Karl Liebknecht
(Leipzig, 1871 - Berlin, 1919)
The present war - that is to say, the war imposed by fully developed imperialism - shows more than any other war that military strategy is a matter that concerns not only the army, but the whole State, the whole economic life and the whole population, whose character and capacity for action influence to the highest degree, even in times of peace and with all evidence, the organization of the army. Just as the whole economic life is transformed in function of militarism, the State has become a machine perfected down to the smallest details, much more “complete”, powerful and complex than the Spartan machine, so much admired, that next to it, it produces the effect of a Greek javelin compared to a 42 howitzer of the Skoda factories.
The bureaucracy has risen to the level of a “missilocracy”. From the official, semi-official and private technical direction aimed at inflaming public opinion in favor of war; from the mobilization of the army, of transport and of the information service; from the financial mobilization and regulation of production to meet the needs of the army (arms and ammunition, equipment and clothing, sanitary material, etc. ) to the continuous conditioning of the civilian population (censorship of “public opinion”, declaration of a state of siege, persecution of those who oppose the war, including the families of soldiers), the administration of the State under the protection of the military dictatorship is an extraordinary field of activity. If the parliaments assist the state administration in this action, it means that the parliamentarians of the ruling classes give the state an important support in their own interest.
The economic life assures the needs of the army. As much as the human material, the economic material necessary for the prosecution of the war is not today, contrary to past times, a fixed magnitude given once and for all, but a social product that renews itself without ceasing and at the same time changing, as much in what concerns the quantity as the kind, according to the needs of the moment. Given the diversity and immensity of the army's current needs, the part of economic life devoted to satisfying them is absolutely impossible to evaluate. The notion of “armaments industry” and even “war industry”, as well as that of “distribution organs” placed at its service are extraordinarily broad. In the same way, the manufacture and distribution of products destined for the civilian population, including those serving to satisfy intellectual needs (panen et circenses) are part of the necessities of modern warfare. It is necessary to sustain the morale of the civilian population as a reserve of the army.
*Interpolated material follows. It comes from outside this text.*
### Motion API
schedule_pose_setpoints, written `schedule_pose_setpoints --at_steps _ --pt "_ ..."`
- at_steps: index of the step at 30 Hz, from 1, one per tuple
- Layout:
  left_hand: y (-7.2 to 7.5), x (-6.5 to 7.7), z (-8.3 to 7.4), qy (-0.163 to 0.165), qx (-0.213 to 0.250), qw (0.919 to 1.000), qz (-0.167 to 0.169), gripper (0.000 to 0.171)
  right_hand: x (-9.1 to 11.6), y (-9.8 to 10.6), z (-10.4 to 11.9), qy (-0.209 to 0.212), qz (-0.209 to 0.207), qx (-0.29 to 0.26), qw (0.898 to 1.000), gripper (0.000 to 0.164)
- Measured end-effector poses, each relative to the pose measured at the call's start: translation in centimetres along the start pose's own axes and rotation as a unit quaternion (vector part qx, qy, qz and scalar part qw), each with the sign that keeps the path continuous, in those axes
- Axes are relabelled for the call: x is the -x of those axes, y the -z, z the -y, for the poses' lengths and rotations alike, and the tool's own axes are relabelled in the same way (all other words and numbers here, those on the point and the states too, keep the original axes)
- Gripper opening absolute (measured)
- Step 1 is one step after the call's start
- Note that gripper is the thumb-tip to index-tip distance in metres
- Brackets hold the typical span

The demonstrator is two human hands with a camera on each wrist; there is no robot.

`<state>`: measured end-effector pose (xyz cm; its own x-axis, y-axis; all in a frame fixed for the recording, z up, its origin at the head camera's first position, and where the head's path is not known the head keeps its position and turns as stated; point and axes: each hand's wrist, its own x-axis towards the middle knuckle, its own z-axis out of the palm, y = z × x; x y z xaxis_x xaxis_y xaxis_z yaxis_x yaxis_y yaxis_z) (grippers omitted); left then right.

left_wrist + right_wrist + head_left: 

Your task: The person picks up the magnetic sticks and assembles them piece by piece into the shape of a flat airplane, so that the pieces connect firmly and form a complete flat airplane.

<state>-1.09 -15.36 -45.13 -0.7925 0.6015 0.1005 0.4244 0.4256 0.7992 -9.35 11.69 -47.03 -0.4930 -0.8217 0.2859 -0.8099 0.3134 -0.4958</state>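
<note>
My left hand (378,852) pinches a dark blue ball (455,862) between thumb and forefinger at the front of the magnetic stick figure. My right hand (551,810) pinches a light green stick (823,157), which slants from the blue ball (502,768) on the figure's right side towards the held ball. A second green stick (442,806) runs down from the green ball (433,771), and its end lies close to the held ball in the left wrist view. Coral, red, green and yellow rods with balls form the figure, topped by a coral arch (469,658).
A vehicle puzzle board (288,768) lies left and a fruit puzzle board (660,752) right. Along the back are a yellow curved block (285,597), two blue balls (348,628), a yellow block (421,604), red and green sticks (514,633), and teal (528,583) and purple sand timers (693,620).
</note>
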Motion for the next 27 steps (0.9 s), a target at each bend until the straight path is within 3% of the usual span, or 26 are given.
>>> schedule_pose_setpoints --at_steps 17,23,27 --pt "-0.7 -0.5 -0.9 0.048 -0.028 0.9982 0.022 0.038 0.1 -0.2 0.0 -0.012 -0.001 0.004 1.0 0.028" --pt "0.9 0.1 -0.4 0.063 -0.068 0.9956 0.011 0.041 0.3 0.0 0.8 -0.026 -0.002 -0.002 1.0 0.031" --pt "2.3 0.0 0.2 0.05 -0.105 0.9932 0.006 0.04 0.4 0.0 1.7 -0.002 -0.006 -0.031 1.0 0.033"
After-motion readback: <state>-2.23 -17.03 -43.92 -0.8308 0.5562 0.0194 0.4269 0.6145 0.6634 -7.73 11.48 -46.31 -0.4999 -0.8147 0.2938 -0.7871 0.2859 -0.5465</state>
The support of “morale”, of the “spirit” is part of the absolute necessities of modern warfare. Thus, placed outside the army and charged with supplying it, a large part of the population is part of the human instruments of imperialist militarism.
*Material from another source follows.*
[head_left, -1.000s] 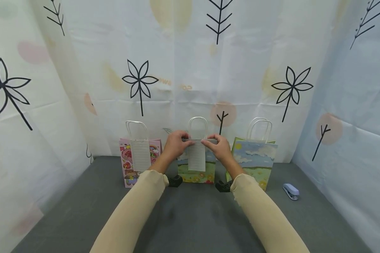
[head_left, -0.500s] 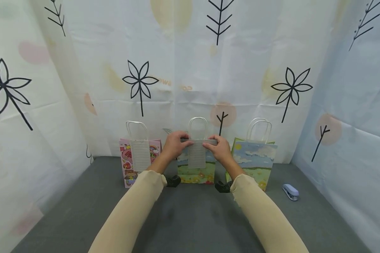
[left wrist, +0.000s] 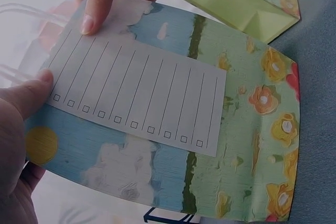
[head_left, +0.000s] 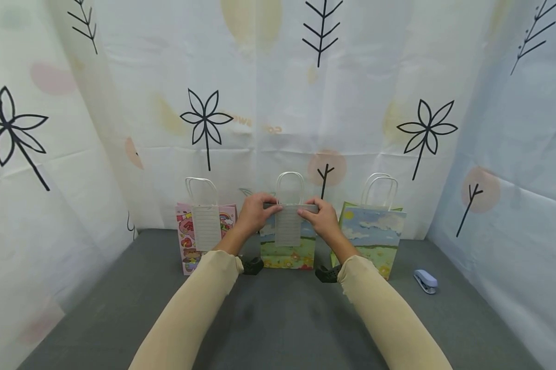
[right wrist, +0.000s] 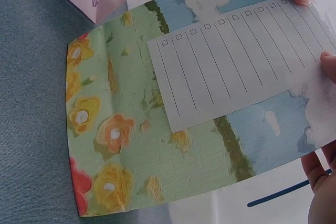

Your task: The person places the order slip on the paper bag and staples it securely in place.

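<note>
A paper gift bag [head_left: 287,259] painted with sky, meadow and flowers stands upright at the back middle of the table. Against its upper front lies a lined paper slip [head_left: 288,228] with a row of small check boxes, plain in the left wrist view. My left hand [head_left: 255,213] pinches the bag's top edge left of the slip, thumb in front and fingers behind. On the other side my right hand [head_left: 323,216] pinches the same edge, its thumb at the slip's right border. Both thumbs touch the slip near its top in the wrist views.
To the left stands a pink cartoon gift bag [head_left: 185,241] with a lined slip [head_left: 206,228] on its front. Another sky-and-meadow gift bag [head_left: 372,226] stands at the right. A lilac stapler [head_left: 426,281] lies further right on the grey table [head_left: 278,318], before a patterned curtain.
The slip's lower end, which stood slightly lower and brighter a second ago, now lies flatter against the bag. Both thumbs have shifted slightly; the hands keep their grip on the top edge.
</note>
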Tool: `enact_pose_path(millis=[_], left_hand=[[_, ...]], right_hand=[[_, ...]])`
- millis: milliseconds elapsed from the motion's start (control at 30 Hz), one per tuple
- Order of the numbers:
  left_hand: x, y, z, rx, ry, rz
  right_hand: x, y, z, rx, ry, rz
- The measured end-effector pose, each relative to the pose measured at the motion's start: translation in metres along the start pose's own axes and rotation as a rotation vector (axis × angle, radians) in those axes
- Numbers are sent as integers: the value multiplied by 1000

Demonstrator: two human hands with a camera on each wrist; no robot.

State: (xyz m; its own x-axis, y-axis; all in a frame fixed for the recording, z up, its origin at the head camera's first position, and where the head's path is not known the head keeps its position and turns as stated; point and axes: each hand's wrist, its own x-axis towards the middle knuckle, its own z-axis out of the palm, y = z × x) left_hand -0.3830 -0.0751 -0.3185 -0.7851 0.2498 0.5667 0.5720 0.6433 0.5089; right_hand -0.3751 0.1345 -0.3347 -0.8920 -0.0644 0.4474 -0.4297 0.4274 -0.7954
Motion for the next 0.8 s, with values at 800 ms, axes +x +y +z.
enact_pose_path(millis=[800], left_hand=[[-1,-1,2,-21,48,24]], right_hand=[[-2,-1,1,-9,6,-13]])
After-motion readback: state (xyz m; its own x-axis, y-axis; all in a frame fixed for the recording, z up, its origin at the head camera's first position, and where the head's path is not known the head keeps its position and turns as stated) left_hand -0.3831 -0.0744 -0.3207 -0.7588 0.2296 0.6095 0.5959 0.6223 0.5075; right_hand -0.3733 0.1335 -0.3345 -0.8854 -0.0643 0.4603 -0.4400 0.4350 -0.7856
Militarism is always on guard as to the morale of the population as a whole, of its circles of interest and of its ideological groups; it is always on the lookout for any symptom relating to morale which manifests itself in complaints and protests of all kinds.
The state of mind of the soldiers and of the civilian population, in times of war, constitutes a singular phenomenon. Especially at the front, in a state of permanent danger, with intense nervous tension, this state of mind is anxious, monomaniacal, primitive; impulses dominate, reason becomes mute; the general vision is lost, even as regards the daily events of the conflict itself; all thought that can go beyond self-defense disappears completely, even the concern for help; the comrades. To blunt, to stun, to prevent the soldier from being master of himself, from thinking clearly is an excellent method of moral damming and mechanization to achieve complete docility. But this method also has its limits. In the case of prolonged war, even the prospect of triumph disappears and the impulsiveness of the soldier's moral life is easily transformed into a growing danger.
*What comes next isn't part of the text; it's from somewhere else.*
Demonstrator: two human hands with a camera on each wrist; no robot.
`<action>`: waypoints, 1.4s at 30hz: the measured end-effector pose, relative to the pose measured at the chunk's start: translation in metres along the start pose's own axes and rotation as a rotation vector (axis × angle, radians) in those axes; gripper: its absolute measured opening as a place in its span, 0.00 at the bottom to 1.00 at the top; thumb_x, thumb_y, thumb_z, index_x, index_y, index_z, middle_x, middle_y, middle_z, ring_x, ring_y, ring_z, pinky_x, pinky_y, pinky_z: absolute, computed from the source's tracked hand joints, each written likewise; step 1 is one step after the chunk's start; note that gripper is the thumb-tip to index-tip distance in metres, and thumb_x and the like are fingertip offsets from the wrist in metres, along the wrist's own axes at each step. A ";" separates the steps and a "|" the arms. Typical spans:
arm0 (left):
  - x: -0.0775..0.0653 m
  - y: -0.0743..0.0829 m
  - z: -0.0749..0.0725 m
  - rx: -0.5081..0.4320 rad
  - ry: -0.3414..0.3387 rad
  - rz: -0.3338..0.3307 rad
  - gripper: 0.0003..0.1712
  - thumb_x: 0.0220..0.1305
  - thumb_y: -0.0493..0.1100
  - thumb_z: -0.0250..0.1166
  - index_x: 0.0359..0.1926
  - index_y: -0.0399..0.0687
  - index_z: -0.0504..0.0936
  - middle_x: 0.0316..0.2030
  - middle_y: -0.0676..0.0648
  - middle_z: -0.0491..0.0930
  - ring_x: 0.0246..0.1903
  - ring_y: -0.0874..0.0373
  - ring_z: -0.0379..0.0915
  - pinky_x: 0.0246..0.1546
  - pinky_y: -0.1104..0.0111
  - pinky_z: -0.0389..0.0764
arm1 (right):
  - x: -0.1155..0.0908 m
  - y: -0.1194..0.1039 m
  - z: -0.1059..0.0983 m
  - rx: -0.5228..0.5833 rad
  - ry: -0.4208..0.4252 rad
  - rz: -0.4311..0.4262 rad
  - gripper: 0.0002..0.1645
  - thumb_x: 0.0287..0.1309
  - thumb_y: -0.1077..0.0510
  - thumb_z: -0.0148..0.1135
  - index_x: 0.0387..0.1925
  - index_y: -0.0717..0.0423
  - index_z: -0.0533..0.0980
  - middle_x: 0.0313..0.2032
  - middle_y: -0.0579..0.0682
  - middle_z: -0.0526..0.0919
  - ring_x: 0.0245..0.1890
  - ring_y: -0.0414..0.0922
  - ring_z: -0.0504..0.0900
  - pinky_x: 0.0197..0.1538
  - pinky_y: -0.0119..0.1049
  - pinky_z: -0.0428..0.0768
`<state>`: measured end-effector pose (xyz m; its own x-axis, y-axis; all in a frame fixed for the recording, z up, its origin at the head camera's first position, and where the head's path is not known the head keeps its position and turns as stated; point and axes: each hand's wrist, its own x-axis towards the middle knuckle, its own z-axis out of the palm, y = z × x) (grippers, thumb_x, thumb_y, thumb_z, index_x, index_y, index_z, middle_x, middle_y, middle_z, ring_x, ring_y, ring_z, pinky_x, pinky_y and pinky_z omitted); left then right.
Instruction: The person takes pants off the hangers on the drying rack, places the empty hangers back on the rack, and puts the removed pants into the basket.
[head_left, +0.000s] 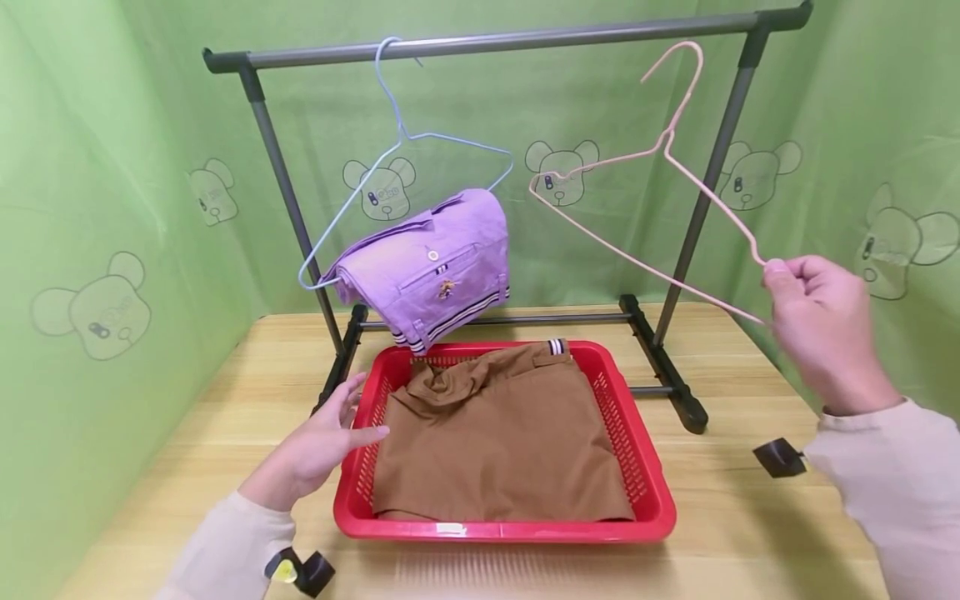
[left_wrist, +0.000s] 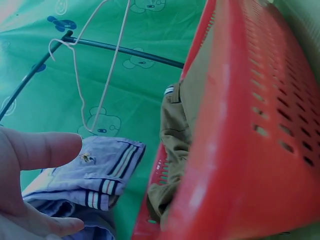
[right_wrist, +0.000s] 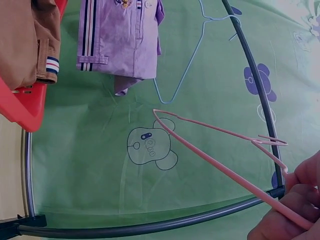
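My right hand [head_left: 828, 325] grips one end of a pink wire hanger [head_left: 622, 250], held up at the right with its hook pointing up and no garment on it. At the left edge of the red basket [head_left: 502, 531] is my left hand [head_left: 318, 446], fingers spread and thumb over the rim, holding nothing. Inside the basket lie brown pants [head_left: 502, 442], folded, with a striped trim at the top corner. Purple pants [head_left: 450, 267] with striped trim drape over the bar of a blue hanger [head_left: 352, 196], which hangs from the rack's rail.
The grey metal rack [head_left: 525, 37] stands behind the basket, its black feet [head_left: 690, 408] on the wooden table [head_left: 742, 533]. Green curtains [head_left: 97, 208] with bear drawings close in the back and both sides.
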<state>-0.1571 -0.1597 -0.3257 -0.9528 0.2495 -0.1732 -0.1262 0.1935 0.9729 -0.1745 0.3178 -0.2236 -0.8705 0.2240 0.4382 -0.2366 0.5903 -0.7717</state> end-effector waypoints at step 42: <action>0.009 -0.058 0.020 -0.044 0.257 0.027 0.49 0.53 0.23 0.50 0.75 0.48 0.46 0.72 0.37 0.51 0.61 0.39 0.61 0.59 0.50 0.65 | 0.022 -0.024 -0.001 0.157 0.023 0.017 0.11 0.72 0.51 0.48 0.40 0.51 0.75 0.20 0.43 0.72 0.15 0.37 0.66 0.14 0.29 0.64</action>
<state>-0.1527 -0.1500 -0.3862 -0.9941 0.0037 -0.1084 -0.1067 0.1469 0.9834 -0.1880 0.3095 -0.1953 -0.8652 0.2517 0.4336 -0.2880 0.4584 -0.8408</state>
Militarism is thus placed, in the struggle against internal danger in times of war, before more serious difficulties than in times of peace.
To do nothing that could strengthen this spirit in the army and in the civilian population is the first obligation of the class struggle against war before and after it breaks out.
Before the horrors of modern warfare pale the dangers of the most furious military dictatorship. The postulate of the soldier-king, according to which the soldier must be more afraid of his superiors than of the enemy, cannot, given the infernal cruelty of modern war methods, be maintained: the root of forced military discipline rots.
The mass of the people must struggle to impose for themselves their goal of ending the war instead of sacrificing themselves for those of the enemy, who are still the masters; they must reject the spirit of servile sacrifice.